Ans: (d) (i), (ii) and (iv)

Explanation: Dalton’s theory explained the law of conservation of mass, the law of constant composition and the law of multiple proportions. Dalton’s theory did not talk about any law of radioactivity.


5. Which of the following statements about Rutherford’s model of atom are correct?

(i) considered the nucleus was positively charged.

(ii) established that the α–particles are four times as heavy as a hydrogen atom.

(iii) can be compared to the solar system.

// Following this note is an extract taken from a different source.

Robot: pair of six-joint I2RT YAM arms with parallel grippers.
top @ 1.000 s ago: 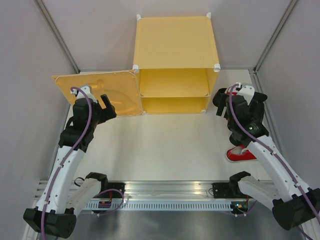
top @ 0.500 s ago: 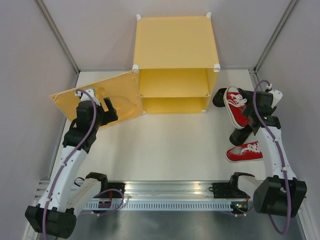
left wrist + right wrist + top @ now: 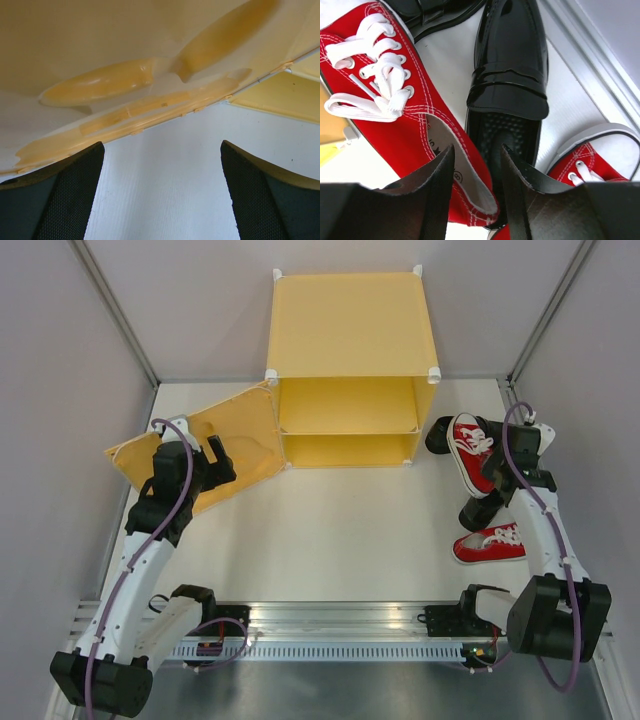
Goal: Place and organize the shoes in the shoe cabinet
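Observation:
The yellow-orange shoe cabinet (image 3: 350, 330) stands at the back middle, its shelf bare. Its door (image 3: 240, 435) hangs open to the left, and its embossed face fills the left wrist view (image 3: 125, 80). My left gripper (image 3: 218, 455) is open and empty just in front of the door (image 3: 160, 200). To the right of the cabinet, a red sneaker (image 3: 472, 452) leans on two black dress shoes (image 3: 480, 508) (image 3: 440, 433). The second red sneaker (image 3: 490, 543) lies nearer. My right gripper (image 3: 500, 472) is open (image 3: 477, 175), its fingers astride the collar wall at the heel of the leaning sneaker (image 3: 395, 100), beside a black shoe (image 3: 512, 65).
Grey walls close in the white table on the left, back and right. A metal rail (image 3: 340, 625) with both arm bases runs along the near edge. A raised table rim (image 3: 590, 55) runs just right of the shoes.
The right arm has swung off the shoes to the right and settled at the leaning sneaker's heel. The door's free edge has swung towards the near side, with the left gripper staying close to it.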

(iv) was in agreement with Thomson’s model.

(a) (i) and (iii)

(b) (ii) and (iii)

(c) (i) and (iv)

(d) only (i)

Ans: (a) (i) and (iii)

Explanation: Alpha particles are positively charged and are deflected by the nucleus. This showed that the nucleus is positively charged. Rutherford also proposed that electrons in an atom are organized around the nucleus in the same way that planets in the Milky Way are clustered around the Sun.


6. Which of the following are true for an element?

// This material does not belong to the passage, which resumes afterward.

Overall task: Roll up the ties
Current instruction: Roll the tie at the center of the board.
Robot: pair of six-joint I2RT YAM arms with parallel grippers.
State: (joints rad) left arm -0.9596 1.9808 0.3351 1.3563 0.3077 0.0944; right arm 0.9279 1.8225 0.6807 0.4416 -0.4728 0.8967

(i) Atomic number = number of protons + number of electrons

(ii) Mass number = number of protons + number of neutrons

(iii) Atomic mass = number of protons = number of neutrons

(iv) Atomic number = number of protons = number of electrons

(a) (i) and (ii)

(b) (i) and (iii)

(c) (ii) and (iii)

(d) (ii) and (iv)

Ans: (d) (ii) and (iv)

Explanation: Atomic number (Z) = number of protons = number of electrons. Since an electron has negligible mass, the mass of protons and the mass of neutrons are taken into consideration while calculating the mass number (A).

Mass number (A) = number of protons + number of neutrons = number of nucleons


7. In Thomson's model of atoms, which of the following statements are correct?

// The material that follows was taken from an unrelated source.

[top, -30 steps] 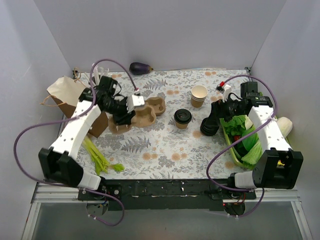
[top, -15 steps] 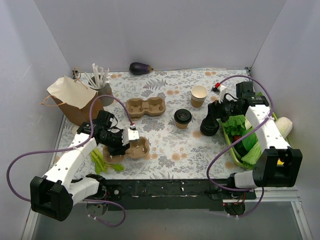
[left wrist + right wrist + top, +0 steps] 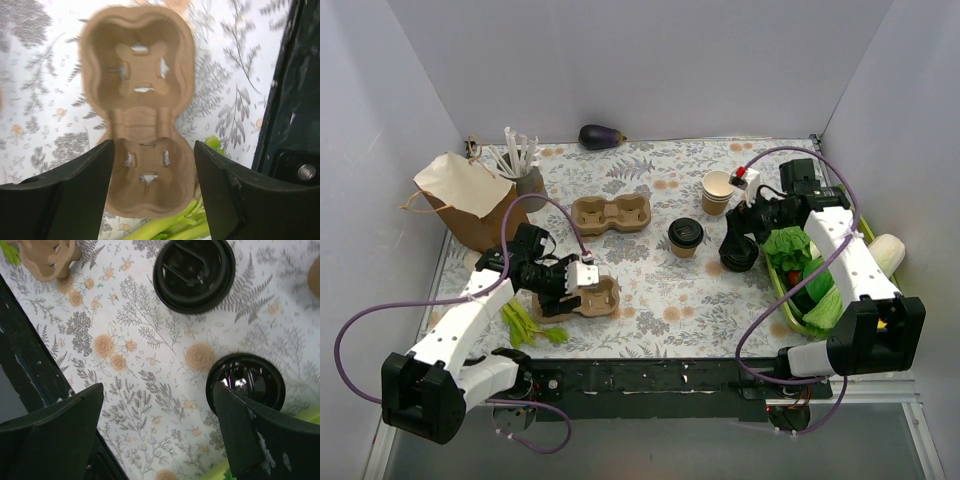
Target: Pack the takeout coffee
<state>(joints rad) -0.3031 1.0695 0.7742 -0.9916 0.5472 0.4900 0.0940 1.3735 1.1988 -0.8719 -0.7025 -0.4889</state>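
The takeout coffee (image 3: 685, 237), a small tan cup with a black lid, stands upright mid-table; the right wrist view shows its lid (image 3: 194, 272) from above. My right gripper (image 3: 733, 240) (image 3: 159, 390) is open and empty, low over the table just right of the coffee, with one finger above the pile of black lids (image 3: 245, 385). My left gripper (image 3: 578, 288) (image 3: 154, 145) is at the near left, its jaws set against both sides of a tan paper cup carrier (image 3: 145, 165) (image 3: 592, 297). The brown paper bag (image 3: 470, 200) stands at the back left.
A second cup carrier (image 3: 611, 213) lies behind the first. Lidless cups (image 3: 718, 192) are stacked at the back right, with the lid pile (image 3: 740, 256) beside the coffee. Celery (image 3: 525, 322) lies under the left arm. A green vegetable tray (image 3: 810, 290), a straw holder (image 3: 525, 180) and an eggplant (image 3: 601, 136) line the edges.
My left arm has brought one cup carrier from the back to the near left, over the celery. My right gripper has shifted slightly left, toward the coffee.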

(i) the mass of the atom is assumed to be uniformly distributed over the atom.

(ii) the positive charge is assumed to be uniformly distributed over the atom.

(iii) the electrons are uniformly distributed in the positively charged sphere.

(iv) the electrons attract each other to stabilize the atom.

(a) (i), (ii) and (iii)

(b) (i) and (iii)

(c) (i) and (iv)

(d) (i), (iii) and (iv)

Ans: (a) (i), (ii) and (iii)

Explanation: Thomson proposed that negatively charged electrons are stabilized by positively charged nuclei. Hence, option (iv) is not correct as ike charges cannot attract each other. The rest of the options are correct according to Thomson's model of atom.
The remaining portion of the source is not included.